In her November statement to the family court judge, Crews said Ripley was a chronic drug user for years. Crews claimed that Ripley was not able to pass a drug test.
Crews had not mentioned drug use before in the divorce proceedings. She told the court that she now had a different perspective based on Ripley’s “irrational and cruel behavior” toward his daughter.
The mother said Ripley would often return Elizabeth and Christopher dirty and hungry. She also said that Ripley once let Christopher run through a busy shopping center parking lot. Crews claimed that some of Ripley’s relatives said they feared his parenting skills.

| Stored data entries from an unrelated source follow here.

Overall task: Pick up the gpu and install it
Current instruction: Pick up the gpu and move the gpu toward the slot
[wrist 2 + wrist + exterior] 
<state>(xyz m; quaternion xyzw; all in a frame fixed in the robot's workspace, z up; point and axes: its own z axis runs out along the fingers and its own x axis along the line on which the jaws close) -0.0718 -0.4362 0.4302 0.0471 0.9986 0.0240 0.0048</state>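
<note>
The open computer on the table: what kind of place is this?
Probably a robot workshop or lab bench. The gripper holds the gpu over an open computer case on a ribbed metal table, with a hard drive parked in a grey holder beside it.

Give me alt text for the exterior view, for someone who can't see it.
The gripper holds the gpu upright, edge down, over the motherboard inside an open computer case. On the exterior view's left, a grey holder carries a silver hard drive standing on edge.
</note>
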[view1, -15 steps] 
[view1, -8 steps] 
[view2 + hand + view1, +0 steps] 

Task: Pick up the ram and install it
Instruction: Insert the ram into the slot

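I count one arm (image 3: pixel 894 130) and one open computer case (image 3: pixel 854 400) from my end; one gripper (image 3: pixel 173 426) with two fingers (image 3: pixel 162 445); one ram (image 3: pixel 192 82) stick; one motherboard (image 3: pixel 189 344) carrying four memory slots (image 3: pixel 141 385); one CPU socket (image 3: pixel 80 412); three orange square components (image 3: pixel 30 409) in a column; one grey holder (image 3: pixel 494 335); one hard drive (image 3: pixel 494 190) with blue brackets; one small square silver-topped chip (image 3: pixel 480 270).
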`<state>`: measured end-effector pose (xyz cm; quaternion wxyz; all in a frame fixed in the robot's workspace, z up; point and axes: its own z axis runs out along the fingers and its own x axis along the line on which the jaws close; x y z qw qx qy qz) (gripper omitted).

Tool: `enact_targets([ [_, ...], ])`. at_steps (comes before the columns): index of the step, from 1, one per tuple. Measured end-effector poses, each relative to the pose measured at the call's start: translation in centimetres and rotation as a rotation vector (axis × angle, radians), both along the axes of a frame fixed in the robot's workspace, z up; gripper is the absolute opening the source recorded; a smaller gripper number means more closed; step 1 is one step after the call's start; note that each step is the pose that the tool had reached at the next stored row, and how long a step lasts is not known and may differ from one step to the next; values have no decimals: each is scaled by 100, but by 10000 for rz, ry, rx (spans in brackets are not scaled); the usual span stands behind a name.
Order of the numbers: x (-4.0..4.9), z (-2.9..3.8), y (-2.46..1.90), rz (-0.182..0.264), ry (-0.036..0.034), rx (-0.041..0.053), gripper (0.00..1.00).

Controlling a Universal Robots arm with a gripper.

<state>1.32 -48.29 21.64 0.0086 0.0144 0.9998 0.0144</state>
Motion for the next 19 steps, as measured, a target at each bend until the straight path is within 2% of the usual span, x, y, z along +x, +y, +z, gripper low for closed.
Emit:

On Oct. 5, 2014, Elizabeth was left unattended by an adult in the common area of Ripley’s apartment complex while waiting for her mother to pick her up, according to Crews. That was three days after Elizabeth’s little brother had died.
Crews claimed that Ripley’s previous wife had sought a restraining order against him, citing domestic violence. Ripley had two children with his previous wife. Crews told the court that Ripley’s daughter from the earlier marriage alleged that her father had hit her mother and her brother.
Crews said she had not witnessed Ripley hit their children. At that point, she was asking the court to order Ripley to only have supervised visits with his daughter. Crews offered to pay for the costs of supervision.
The court’s joint-custody order was strengthened soon after to include language that warned the parents not to behave in a manner that would harm the child’s development of love for both parents. After December, Crews did not file any other requests in this family court case.